WORK INSTRUCTION – Copy every line from the records below that carries the word "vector".

RECORDS FOR THE TASK –
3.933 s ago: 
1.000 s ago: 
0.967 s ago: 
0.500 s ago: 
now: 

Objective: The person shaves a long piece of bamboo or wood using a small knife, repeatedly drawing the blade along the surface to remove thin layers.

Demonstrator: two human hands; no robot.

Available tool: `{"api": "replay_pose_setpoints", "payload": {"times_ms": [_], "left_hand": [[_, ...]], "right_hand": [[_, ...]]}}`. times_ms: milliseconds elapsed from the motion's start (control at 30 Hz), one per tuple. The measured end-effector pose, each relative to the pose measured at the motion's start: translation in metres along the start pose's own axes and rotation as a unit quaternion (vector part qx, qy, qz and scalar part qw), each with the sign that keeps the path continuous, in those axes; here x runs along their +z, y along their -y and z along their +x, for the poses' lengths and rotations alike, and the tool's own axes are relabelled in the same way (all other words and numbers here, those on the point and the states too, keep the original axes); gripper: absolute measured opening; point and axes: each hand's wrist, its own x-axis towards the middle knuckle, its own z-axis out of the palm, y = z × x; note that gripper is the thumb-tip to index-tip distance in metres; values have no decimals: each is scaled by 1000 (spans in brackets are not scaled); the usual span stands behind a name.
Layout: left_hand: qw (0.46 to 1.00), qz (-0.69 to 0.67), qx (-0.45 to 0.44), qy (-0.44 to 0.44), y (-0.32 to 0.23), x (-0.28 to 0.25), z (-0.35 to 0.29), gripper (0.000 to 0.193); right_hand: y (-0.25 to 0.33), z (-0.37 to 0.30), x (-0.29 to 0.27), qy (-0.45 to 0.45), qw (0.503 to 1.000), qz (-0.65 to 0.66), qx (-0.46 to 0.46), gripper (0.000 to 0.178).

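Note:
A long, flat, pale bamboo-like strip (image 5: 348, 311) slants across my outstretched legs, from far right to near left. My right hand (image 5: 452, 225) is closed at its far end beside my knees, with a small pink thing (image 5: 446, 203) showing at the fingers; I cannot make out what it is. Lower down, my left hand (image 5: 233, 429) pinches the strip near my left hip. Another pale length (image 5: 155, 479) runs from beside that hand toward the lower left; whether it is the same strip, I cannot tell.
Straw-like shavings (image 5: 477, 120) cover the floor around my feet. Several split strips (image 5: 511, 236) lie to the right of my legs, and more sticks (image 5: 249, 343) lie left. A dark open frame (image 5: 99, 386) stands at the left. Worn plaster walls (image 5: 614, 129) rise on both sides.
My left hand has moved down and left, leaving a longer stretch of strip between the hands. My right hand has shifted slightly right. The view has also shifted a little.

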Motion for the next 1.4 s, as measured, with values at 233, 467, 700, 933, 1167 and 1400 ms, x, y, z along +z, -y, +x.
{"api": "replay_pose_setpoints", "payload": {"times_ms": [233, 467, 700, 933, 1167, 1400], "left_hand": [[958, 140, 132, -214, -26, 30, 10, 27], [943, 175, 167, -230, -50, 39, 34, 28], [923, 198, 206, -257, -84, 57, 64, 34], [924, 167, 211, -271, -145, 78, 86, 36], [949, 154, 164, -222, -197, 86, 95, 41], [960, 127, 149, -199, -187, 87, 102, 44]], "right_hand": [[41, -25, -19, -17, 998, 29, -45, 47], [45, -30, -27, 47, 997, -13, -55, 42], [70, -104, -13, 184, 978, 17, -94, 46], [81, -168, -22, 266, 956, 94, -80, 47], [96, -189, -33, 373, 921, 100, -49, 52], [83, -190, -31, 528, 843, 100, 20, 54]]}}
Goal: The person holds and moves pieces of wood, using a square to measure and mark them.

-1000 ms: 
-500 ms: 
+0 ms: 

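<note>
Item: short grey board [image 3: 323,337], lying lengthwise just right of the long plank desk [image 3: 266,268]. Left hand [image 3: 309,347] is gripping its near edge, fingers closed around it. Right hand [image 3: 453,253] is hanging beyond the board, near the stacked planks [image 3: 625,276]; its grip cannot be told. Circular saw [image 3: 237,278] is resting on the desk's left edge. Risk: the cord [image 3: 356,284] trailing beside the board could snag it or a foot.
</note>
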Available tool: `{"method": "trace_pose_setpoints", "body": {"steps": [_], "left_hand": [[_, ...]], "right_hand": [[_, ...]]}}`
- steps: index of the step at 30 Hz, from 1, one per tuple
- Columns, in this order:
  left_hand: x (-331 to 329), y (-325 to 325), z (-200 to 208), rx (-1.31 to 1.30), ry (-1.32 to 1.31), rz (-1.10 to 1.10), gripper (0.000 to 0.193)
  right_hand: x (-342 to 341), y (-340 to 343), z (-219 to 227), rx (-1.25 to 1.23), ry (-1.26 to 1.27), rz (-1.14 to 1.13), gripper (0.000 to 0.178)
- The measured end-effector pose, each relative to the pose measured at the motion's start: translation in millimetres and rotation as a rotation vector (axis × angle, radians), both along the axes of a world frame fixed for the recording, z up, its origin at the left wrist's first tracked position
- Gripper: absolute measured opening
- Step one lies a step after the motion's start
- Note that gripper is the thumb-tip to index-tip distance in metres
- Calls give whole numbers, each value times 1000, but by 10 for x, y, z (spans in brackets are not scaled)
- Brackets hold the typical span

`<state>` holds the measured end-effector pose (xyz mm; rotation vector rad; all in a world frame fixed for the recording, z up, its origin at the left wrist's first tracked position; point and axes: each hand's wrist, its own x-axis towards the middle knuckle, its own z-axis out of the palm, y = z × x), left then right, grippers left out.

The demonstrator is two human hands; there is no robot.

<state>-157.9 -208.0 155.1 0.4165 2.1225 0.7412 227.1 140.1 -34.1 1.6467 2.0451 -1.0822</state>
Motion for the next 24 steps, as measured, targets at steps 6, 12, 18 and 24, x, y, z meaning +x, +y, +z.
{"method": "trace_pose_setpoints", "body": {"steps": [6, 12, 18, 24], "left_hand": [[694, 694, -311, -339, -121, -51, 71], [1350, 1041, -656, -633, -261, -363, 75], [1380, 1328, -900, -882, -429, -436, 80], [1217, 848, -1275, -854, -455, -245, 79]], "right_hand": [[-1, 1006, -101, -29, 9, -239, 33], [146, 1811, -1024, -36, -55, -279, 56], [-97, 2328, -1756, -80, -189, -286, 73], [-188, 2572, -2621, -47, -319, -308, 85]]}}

RESULT –
Available tool: `{"api": "replay_pose_setpoints", "payload": {"times_ms": [_], "left_hand": [[_, ...]], "right_hand": [[_, ...]]}}`. times_ms: milliseconds elapsed from the motion's start (control at 30 Hz), one per tuple. The measured end-effector pose, each relative to the pose measured at the motion's start: translation in metres along the start pose's own axes and rotation as a unit quaternion (vector part qx, qy, qz and scalar part qw), each with the sign that keeps the path continuous, in those axes; here x runs along their +z, y along their -y and z along their +x, for the poses' lengths and rotations alike, and the tool's own axes are relabelled in the same way (all other words and numbers here, those on the point and the states too, keep the original axes); gripper: absolute measured opening; point and axes: each hand's wrist, its own x-axis towards the middle knuckle, its own z-axis out of the palm, y = z × x; note that gripper is the thumb-tip to index-tip distance in metres; values have no decimals: each is scaled by 1000 (spans in brackets are not scaled); the usual span stands behind a name.
- The measured end-effector pose, each relative to the pose measured at the motion's start: translation in millimetres and rotation as a rotation vector (axis × angle, radians), both along the axes of a world frame fixed for the recording, z up, its origin at the left wrist's first tracked position
`<state>` holds the measured end-effector pose (xyz mm; rotation vector rad; all in a world frame fixed for the recording, z up, its origin at the left wrist's first tracked position; point and axes: each hand's wrist, its own x-axis towards the middle knuckle, its own z-axis out of the palm, y = z × x), left then right, grippers left out.

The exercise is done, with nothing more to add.